Data segment

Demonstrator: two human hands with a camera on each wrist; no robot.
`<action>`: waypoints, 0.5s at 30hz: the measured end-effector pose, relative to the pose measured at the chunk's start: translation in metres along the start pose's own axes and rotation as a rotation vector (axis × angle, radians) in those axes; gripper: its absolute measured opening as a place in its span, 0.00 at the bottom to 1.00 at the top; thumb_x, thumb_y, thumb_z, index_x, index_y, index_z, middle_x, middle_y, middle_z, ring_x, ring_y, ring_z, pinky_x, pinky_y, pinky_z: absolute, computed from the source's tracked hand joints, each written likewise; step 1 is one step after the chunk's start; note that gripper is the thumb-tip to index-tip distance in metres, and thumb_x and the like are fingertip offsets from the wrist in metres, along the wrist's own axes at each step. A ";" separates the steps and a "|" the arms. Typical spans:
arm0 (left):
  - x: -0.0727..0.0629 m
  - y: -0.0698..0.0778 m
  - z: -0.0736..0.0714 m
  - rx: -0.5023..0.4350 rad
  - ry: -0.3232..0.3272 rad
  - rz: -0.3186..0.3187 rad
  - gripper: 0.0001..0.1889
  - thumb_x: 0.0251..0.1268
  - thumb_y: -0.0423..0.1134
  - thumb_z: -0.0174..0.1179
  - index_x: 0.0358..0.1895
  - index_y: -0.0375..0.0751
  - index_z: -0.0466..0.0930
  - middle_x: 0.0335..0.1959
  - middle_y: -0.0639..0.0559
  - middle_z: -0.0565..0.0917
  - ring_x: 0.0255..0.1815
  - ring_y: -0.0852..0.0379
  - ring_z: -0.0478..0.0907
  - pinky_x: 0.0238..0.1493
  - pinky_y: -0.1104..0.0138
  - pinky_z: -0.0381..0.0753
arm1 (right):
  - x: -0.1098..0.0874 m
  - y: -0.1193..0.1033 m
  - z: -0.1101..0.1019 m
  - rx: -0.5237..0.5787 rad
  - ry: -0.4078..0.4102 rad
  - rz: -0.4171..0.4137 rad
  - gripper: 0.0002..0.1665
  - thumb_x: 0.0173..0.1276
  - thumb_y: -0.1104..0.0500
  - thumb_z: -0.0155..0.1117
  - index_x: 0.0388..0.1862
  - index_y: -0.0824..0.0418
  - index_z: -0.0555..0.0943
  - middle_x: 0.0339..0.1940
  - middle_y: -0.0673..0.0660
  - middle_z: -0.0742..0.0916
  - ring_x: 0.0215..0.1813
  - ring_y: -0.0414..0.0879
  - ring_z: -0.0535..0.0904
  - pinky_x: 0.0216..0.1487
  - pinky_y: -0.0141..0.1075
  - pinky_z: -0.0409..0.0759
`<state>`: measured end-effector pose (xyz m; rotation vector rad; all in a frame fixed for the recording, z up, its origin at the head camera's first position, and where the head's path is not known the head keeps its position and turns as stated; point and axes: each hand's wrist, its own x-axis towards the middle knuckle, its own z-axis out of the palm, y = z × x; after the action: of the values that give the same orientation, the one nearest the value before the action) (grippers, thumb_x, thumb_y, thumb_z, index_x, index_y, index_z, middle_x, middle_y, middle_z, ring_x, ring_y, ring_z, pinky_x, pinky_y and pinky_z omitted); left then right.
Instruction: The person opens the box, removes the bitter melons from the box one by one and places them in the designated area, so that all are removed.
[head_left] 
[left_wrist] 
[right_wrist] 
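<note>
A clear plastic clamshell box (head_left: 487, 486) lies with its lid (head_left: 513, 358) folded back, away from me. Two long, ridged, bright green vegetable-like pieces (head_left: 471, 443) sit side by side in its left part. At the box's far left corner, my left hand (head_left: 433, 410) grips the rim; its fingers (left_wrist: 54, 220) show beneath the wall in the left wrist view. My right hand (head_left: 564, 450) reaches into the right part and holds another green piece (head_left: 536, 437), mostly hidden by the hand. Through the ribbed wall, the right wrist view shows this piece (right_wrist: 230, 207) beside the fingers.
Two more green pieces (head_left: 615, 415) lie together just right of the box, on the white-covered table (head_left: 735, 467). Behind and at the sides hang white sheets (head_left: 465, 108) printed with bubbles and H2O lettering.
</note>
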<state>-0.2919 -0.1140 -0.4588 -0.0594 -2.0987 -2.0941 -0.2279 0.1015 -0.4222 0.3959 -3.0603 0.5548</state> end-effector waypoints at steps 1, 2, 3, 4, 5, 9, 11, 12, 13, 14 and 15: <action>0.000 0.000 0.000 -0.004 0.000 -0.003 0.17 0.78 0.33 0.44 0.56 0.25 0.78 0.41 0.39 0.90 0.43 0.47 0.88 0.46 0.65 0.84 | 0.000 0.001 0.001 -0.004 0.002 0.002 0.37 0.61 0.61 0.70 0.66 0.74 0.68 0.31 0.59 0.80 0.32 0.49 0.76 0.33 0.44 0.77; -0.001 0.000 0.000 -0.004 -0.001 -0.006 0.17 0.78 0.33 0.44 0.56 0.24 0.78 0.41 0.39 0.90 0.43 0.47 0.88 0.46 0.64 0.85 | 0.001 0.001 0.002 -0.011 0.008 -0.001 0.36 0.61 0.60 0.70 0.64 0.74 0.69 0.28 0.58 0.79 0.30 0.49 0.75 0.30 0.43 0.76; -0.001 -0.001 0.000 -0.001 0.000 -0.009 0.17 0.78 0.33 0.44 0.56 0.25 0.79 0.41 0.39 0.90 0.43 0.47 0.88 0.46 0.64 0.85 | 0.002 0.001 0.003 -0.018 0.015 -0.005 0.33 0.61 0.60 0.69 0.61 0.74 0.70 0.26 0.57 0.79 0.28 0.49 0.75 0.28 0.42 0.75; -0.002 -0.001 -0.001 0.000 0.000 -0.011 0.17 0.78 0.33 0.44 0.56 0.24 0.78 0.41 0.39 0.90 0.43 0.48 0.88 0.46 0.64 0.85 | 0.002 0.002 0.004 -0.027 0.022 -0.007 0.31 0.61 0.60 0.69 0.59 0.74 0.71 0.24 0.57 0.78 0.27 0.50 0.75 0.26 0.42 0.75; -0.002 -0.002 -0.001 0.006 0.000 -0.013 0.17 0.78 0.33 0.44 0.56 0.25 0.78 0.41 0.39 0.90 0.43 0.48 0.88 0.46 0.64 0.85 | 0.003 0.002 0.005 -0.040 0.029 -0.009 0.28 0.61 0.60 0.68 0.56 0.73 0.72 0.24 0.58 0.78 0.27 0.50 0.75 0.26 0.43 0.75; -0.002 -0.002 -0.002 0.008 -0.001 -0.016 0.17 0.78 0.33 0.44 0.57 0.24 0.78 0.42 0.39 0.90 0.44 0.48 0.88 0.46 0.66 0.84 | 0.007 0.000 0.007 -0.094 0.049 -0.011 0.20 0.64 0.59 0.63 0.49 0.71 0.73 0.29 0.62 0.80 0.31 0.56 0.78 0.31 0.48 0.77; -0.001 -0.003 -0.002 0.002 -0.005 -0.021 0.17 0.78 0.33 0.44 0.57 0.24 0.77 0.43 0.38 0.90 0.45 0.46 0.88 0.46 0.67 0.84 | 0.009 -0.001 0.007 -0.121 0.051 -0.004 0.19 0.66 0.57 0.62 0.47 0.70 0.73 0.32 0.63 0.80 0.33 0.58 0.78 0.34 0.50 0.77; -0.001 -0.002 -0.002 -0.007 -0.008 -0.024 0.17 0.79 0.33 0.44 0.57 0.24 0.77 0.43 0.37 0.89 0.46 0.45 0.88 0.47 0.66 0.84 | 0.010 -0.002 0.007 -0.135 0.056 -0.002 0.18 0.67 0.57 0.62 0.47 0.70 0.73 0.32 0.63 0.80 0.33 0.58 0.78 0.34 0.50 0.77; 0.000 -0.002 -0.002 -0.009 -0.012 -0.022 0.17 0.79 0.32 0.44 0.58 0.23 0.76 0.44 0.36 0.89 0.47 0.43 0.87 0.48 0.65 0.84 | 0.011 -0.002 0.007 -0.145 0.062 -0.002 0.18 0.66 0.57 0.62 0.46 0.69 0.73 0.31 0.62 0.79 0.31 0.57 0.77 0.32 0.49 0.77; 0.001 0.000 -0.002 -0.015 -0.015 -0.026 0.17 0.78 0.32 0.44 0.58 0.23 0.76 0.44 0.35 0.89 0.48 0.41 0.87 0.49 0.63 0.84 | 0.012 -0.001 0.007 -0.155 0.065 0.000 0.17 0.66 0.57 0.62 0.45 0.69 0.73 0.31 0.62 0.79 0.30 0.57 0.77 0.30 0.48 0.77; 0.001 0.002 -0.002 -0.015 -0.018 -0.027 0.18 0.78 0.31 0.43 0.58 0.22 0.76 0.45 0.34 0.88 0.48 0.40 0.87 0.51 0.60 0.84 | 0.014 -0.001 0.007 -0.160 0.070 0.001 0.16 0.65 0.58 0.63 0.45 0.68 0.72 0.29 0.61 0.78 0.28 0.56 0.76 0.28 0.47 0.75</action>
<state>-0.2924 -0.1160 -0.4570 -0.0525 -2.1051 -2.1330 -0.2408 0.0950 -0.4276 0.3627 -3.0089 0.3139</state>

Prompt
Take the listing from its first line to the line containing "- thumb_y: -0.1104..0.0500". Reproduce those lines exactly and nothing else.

Result for this exercise
Demonstrator: two human hands with a camera on each wrist; no robot.
`<action>`: waypoints, 0.5s at 30hz: the measured end-effector pose, relative to the pose measured at the chunk's start: translation in metres along the start pose's own axes and rotation as a rotation vector (axis × angle, radians) in those axes; gripper: its absolute measured opening as a place in its span, 0.00 at the bottom to 1.00 at the top; thumb_x, thumb_y, thumb_z, index_x, index_y, index_z, middle_x, middle_y, middle_z, ring_x, ring_y, ring_z, pinky_x, pinky_y, pinky_z: absolute, computed from the source's tracked hand joints, each written likewise; step 1 is one step after the chunk's start; note that gripper is the thumb-tip to index-tip distance in metres, and thumb_x and the like are fingertip offsets from the wrist in metres, along the wrist's own axes at each step. A ";" separates the steps and a "|" the arms. Typical spans:
arm0 (left):
  - x: -0.0727..0.0629 m
  - y: -0.0698..0.0778 m
  - z: -0.0736..0.0714 m
  - rx: -0.5023..0.4350 rad
  - ry: -0.3232..0.3272 rad
  - rz: -0.3186..0.3187 rad
  - gripper: 0.0001..0.1889
  - thumb_x: 0.0251..0.1268
  - thumb_y: -0.0423..0.1134
  - thumb_z: -0.0174..0.1179
  - index_x: 0.0358..0.1895
  - index_y: -0.0375..0.0751
  - index_z: -0.0466..0.0930
  - middle_x: 0.0335..0.1959
  - middle_y: -0.0639..0.0559
  - middle_z: -0.0565..0.0917
  - ring_x: 0.0255..0.1815
  - ring_y: -0.0852..0.0379
  - ring_z: -0.0478..0.0907
  - pinky_x: 0.0238..0.1493
  - pinky_y: -0.1104..0.0138
  - pinky_z: -0.0381..0.0753
arm1 (right):
  - x: -0.1098..0.0874 m
  - y: -0.1193..0.1033 m
  - z: -0.1101..0.1019 m
  - rx: -0.5237..0.5787 rad
  - ry: -0.4078..0.4102 rad
  - rz: -0.4171..0.4137 rad
  - gripper: 0.0002..0.1665
  - thumb_x: 0.0173..0.1276
  - thumb_y: -0.1104..0.0500

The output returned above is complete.